* [Task requirements]:
Once the pictures are set aside, transcribe each line of the data exactly.

* [Input data]:
━━━━━━━━━━

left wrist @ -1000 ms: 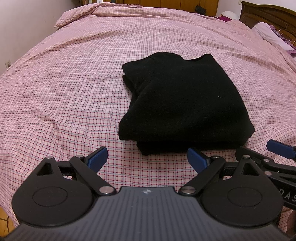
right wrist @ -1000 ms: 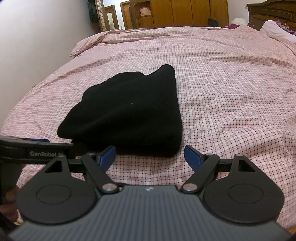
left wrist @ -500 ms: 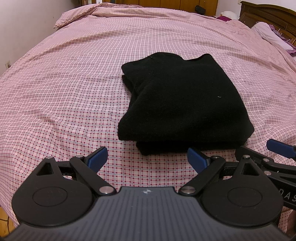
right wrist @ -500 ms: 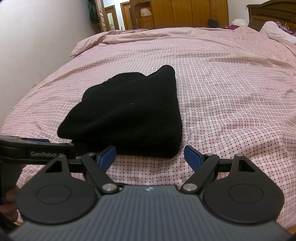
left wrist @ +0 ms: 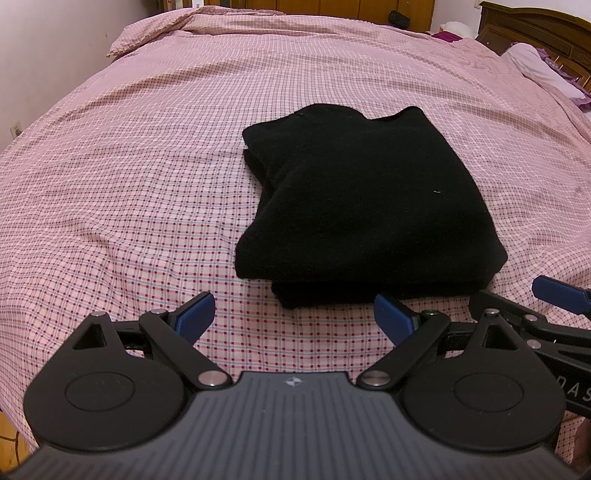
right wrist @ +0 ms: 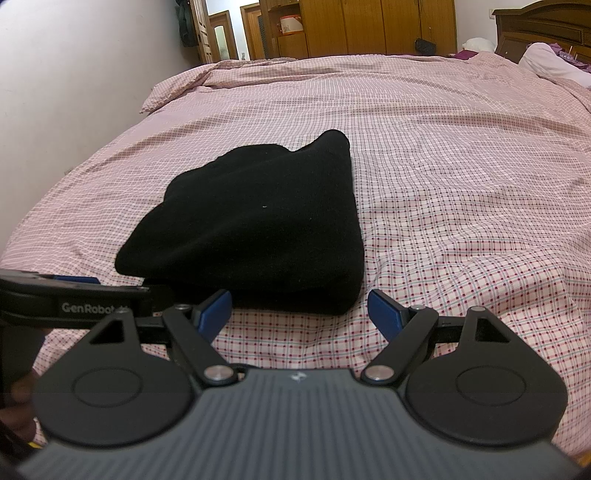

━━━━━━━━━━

* [Solution to the problem]:
left wrist @ -1000 ms: 
right wrist @ -1000 ms: 
left wrist @ -500 ms: 
right wrist @ -500 ms: 
left wrist @ +0 ms: 
right wrist @ +0 ms: 

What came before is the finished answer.